My boyfriend snuck down a narrow path of sharp juniper shrubs before he noticed a dark streak out of the corner of his eye.
Milo paused and stared at him … then promptly turned his tail around and walked down the path, further away from my boyfriend.
Milo stopped a few steps later. And that’s when Wembley popped her head out of the bushes.
"Wembley!" yelled the boyfriend.
And, as my boyfriend swears, Wembley dashed towards him with no hesitation. "Like Lassie!" he says. He remains convinced that Milo had led him to Wembley’s whereabouts and was being protective over her the whole time they were outside.
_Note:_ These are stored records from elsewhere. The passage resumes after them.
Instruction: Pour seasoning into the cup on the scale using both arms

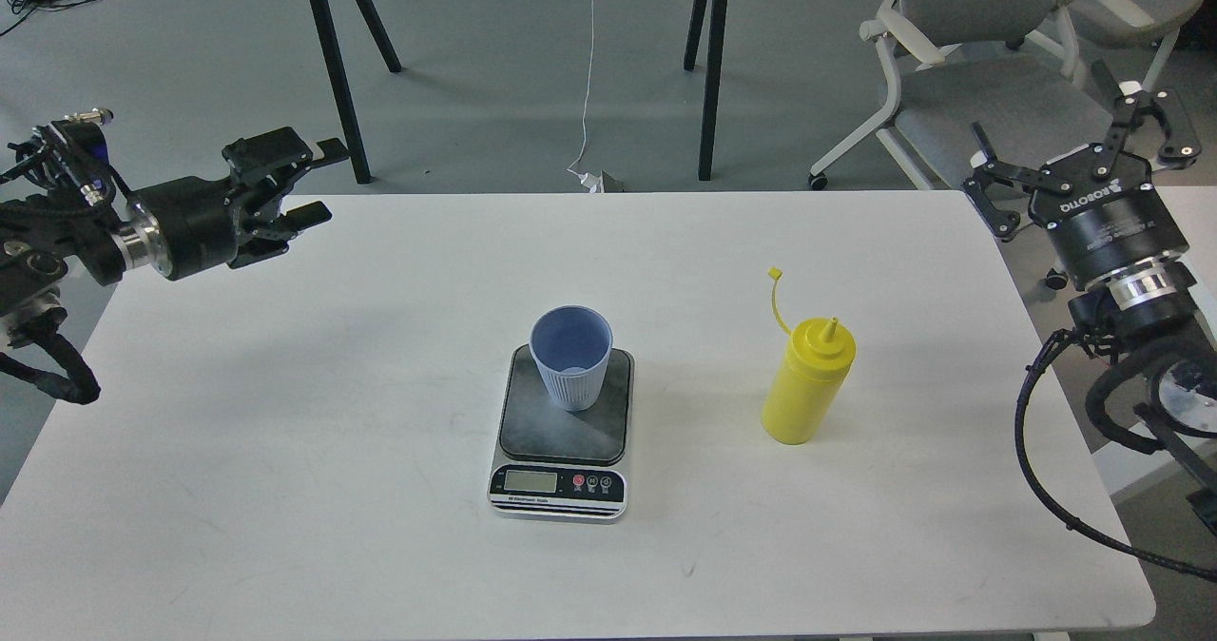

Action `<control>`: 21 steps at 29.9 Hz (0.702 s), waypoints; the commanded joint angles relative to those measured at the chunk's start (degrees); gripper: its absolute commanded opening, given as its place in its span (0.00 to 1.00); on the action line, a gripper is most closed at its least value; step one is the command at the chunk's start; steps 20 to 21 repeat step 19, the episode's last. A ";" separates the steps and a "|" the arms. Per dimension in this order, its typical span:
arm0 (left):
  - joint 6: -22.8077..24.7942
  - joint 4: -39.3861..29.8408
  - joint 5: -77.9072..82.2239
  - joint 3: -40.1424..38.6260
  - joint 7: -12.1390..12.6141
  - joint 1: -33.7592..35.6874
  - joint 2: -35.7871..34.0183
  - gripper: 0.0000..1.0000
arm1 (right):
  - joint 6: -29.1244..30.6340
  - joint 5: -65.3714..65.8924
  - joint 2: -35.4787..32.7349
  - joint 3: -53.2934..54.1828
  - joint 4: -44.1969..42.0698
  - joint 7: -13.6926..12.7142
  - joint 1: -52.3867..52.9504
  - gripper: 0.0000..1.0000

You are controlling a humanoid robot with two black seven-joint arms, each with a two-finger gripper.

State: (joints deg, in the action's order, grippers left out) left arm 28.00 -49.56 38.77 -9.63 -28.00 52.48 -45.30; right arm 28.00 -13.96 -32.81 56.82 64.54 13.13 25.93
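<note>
The pale blue ribbed cup [570, 358] stands upright on the dark platform of the scale [532, 427], in the middle of the white table [285, 451]. The yellow squeeze bottle [807, 384] stands upright to the right of the scale, its small cap hanging off on its tether. My left gripper [323, 182] is open and empty over the table's far left corner, far from the cup. My right gripper [1041, 113], marked ROBOTIQ, is open and empty, held high beyond the table's far right corner, well away from the bottle.
A grey chair with a white frame [998, 99] stands behind the right gripper. The black legs of a stand [333, 70] are on the floor behind the table. The corner of a second white table [1184, 223] shows at the right edge.
</note>
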 commanded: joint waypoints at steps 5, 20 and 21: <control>0.00 -0.01 -4.58 -1.61 0.00 -0.45 1.00 0.99 | 0.00 2.00 4.15 -6.19 -8.37 -0.03 8.88 0.99; 0.00 1.31 -5.29 -3.03 0.00 -0.62 1.97 0.99 | 0.00 3.33 5.56 -6.72 -10.22 0.15 8.97 0.99; 0.00 1.31 -5.29 -3.03 0.00 -0.62 1.97 0.99 | 0.00 3.33 5.56 -6.72 -10.22 0.15 8.97 0.99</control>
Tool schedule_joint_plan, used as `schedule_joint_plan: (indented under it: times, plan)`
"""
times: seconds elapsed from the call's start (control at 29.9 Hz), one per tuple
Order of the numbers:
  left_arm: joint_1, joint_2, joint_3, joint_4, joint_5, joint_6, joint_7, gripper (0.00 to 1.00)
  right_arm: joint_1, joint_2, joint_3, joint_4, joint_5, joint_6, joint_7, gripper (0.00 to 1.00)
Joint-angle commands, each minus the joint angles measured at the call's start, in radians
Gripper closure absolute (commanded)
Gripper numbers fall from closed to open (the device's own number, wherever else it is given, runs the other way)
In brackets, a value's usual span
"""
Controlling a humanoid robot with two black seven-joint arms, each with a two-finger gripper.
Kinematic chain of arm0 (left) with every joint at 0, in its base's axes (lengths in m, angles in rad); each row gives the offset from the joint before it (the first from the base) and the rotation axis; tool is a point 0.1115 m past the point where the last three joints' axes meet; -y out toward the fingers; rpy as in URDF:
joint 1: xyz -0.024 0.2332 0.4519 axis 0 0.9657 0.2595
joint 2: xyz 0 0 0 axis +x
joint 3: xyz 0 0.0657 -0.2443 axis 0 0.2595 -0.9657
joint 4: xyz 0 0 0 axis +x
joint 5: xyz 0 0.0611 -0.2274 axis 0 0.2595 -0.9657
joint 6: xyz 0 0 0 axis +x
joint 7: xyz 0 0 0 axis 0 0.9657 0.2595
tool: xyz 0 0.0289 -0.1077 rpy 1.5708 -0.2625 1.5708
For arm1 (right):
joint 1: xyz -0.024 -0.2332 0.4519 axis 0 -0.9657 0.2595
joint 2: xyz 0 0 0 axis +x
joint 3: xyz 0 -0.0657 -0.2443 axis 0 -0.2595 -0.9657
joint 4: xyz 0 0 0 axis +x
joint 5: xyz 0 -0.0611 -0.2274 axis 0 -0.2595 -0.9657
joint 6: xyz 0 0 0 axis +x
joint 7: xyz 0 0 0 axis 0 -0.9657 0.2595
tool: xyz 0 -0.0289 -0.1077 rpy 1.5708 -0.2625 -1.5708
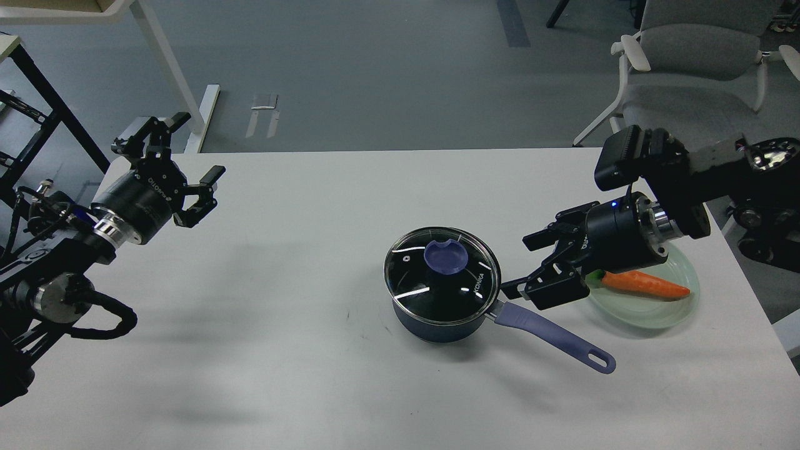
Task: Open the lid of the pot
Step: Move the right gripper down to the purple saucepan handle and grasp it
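Black arms, silver wrist rings, white lettering, looped black cables.

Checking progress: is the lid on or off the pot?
On. The lid sits flat on the pot rim; neither tool touches it.

the lid (pixel 442 270) is seated on the pot (pixel 437 322). right of the pot, the right gripper (pixel 520 262) is held spread, beside a carrot (pixel 644 283) on a plate (pixel 650 315).
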Motion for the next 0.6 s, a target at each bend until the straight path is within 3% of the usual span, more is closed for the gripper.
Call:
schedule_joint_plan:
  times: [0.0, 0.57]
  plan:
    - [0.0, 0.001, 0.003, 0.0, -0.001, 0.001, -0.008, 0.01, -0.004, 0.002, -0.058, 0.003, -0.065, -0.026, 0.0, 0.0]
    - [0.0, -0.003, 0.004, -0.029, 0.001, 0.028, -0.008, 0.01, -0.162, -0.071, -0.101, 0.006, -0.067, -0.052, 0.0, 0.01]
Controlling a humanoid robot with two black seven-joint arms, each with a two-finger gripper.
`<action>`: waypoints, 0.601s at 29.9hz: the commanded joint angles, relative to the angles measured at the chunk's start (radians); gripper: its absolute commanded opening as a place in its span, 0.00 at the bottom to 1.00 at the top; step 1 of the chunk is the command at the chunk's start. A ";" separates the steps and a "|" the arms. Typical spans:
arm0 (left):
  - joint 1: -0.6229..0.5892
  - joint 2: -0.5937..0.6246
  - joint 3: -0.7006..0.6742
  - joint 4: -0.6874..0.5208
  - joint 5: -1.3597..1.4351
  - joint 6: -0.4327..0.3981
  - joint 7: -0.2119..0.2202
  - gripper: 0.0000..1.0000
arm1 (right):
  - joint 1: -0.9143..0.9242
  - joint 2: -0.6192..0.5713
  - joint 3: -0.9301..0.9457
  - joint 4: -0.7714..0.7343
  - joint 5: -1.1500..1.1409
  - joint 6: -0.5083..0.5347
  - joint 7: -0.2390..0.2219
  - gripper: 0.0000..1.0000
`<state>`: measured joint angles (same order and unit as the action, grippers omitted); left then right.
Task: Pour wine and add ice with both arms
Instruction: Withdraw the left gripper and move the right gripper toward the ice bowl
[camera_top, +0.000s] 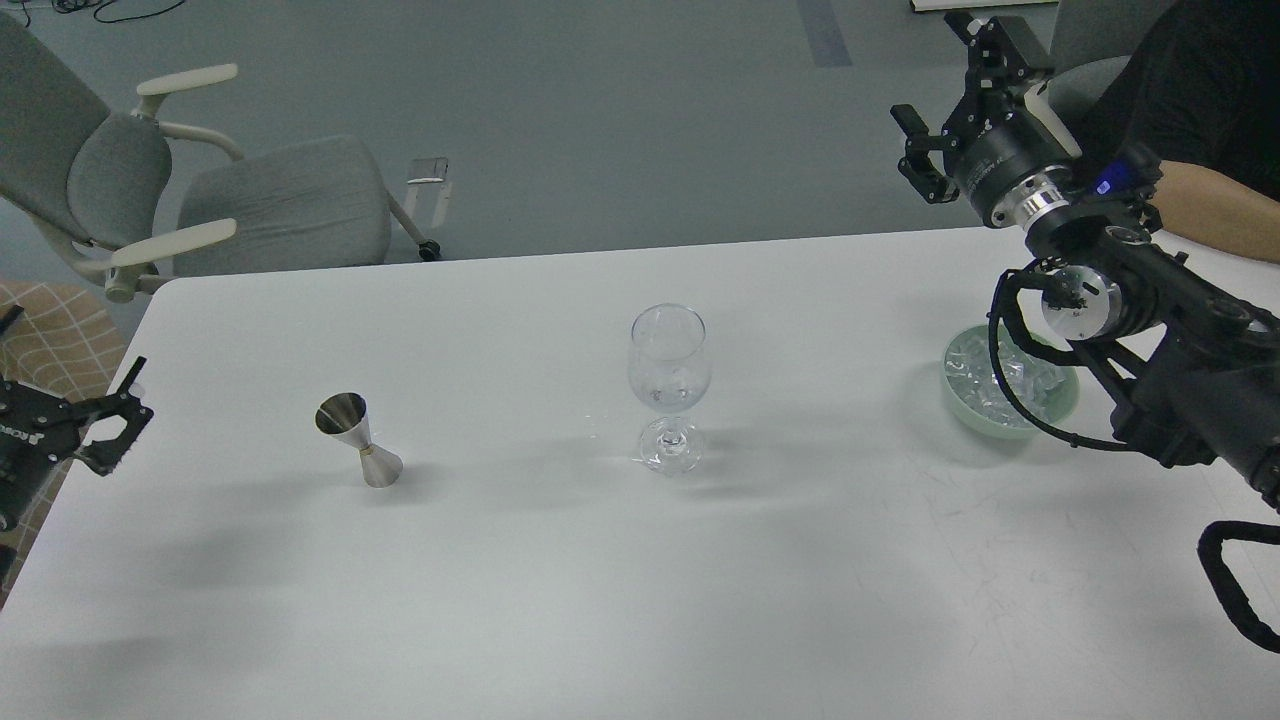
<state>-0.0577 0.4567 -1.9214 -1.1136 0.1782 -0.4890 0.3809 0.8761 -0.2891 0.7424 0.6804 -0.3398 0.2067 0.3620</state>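
Currently the wine glass (669, 388) is standing upright near the middle of the white table (640, 600), with a little clear wine (668, 393) sitting low in its bowl; whether any lumps are lying in it cannot be told. A steel jigger (358, 439) is standing, slightly tilted, on the table well to the glass's left. A pale green bowl (1062, 400) is sitting near the table's right edge, holding the ice (985, 372), partly hidden behind the right arm (1180, 330). The right gripper (950, 90) is hanging in the air above and beyond the bowl, its fingers spread wide, nothing between them. The left gripper (120, 425) is showing at the table's left edge, well apart from the jigger; its prongs are looking parted and empty, though it is seen small. A grey office chair (200, 190) is standing beyond the table, and a person's forearm (1220, 210) is resting at the far right corner.
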 joint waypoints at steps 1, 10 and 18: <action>-0.137 0.019 0.016 0.084 0.159 0.000 -0.089 0.98 | 0.004 -0.015 -0.002 0.002 -0.002 0.000 0.000 1.00; -0.286 0.023 0.260 0.147 0.437 0.000 -0.482 0.98 | 0.008 -0.044 -0.070 0.037 -0.024 0.002 0.003 1.00; -0.312 0.008 0.309 0.144 0.426 0.006 -0.554 0.98 | -0.003 -0.223 -0.166 0.197 -0.128 -0.007 0.005 1.00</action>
<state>-0.3680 0.4694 -1.6164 -0.9670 0.6091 -0.4787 -0.1792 0.8834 -0.4281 0.6072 0.8064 -0.4023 0.2075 0.3660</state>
He scooped Wembley up and brought her inside — she may have been missing just a few hours, but she was already covered in cobwebs and dirt, and she had turned a nice shade of taupe.
Milo followed them home, where both cats were checked for injuries (none!), and welcomed with a late breakfast and a bath. The rest of the day was spent napping.
I alerted all the appropriate outlets that the cats (who are featured on my Instagram and Facebook way too often) had been located. “This had been stressing me out from 3,000 miles away, so, YAYYYY,” commented one friend 3,000 miles away.
Wembley’s still adjusting to having Milo around — the other night she allowed him to give her ears a thorough bathing. The window in question has been repaired, but now remains closed during the night.
Milo, meanwhile, has learned how to open doors. Pretty sure I’m doomed.